**What to produce:** The word to find is "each". State how many lines below contain it, giving only the number.
=== Section Start ===
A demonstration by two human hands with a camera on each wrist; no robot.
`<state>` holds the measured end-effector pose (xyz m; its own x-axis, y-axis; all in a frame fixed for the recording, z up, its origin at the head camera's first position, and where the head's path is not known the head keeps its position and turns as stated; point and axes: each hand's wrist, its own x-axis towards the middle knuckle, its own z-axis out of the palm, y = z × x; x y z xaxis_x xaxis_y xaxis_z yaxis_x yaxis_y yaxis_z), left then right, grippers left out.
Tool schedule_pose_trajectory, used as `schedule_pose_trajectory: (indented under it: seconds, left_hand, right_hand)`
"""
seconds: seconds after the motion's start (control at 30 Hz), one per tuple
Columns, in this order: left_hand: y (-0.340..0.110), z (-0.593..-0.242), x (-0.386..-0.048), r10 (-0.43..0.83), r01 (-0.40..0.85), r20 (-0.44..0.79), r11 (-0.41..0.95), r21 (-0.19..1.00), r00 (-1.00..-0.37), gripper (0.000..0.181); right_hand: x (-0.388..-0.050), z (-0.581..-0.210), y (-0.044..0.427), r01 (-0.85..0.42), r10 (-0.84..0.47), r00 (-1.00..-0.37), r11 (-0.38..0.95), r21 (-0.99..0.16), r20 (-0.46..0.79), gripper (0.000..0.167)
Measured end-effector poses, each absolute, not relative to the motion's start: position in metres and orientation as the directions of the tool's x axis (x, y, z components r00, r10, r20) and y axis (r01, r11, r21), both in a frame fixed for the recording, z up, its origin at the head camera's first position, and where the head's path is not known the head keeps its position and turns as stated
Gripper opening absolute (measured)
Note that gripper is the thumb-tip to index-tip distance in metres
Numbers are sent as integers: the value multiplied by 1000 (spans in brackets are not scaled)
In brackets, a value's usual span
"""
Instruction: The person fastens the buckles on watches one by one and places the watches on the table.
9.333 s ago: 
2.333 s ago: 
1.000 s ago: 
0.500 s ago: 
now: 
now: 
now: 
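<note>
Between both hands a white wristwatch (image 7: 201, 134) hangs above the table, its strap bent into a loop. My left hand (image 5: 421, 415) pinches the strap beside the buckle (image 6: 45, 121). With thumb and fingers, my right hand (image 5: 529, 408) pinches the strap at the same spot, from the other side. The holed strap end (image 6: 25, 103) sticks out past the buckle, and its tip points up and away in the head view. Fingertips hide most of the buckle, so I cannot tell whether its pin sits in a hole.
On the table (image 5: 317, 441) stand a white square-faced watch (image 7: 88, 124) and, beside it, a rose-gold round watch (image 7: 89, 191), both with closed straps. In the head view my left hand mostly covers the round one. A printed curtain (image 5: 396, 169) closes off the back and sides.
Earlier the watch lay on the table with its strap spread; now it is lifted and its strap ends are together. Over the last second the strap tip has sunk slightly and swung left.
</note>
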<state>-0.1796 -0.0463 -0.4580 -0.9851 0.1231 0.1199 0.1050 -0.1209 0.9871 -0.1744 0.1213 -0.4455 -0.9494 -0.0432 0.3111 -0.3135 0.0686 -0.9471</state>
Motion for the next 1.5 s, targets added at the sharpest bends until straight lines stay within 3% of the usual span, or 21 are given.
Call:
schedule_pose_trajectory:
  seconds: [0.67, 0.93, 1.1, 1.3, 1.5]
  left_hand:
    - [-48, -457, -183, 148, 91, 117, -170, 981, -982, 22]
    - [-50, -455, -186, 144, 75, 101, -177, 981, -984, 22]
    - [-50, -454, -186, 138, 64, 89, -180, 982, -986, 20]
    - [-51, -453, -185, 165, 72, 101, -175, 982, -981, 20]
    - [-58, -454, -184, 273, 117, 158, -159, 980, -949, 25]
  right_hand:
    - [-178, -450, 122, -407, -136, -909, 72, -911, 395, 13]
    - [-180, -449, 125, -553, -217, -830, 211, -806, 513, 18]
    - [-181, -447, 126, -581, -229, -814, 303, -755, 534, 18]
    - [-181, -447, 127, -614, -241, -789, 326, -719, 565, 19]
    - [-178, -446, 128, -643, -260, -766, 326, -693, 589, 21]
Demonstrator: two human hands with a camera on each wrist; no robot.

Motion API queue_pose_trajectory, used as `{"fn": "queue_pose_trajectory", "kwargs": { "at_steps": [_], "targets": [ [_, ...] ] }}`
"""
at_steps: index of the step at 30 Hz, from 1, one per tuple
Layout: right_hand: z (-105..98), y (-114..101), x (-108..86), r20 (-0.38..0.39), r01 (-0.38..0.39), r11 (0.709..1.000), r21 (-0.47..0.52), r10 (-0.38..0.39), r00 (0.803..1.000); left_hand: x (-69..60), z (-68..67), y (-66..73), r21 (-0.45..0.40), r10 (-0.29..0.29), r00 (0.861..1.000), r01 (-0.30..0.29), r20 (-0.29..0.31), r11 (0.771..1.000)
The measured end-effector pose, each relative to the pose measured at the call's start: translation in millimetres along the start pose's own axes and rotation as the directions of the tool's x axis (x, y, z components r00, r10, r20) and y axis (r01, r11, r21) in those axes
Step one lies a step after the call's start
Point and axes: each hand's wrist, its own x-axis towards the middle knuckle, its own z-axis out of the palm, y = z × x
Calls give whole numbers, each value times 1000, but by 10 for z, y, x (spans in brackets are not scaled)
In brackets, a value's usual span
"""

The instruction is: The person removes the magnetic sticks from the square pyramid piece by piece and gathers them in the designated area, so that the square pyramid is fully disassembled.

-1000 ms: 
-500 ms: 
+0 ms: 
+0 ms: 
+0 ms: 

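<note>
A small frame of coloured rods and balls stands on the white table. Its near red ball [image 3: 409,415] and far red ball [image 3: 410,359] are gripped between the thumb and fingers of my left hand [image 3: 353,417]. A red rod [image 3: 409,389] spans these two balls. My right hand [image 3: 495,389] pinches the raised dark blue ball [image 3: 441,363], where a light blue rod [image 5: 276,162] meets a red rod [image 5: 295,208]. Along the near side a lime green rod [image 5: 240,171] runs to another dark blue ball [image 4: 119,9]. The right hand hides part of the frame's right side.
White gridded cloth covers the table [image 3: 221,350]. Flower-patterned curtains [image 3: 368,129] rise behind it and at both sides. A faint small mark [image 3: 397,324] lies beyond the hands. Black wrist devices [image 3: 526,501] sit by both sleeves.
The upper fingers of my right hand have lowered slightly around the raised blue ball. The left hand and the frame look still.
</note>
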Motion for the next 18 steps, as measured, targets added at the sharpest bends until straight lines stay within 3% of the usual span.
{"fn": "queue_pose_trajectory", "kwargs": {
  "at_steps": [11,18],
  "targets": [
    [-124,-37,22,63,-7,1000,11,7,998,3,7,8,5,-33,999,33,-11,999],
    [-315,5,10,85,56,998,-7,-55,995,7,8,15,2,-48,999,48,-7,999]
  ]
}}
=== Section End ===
**Result of this exercise:** 7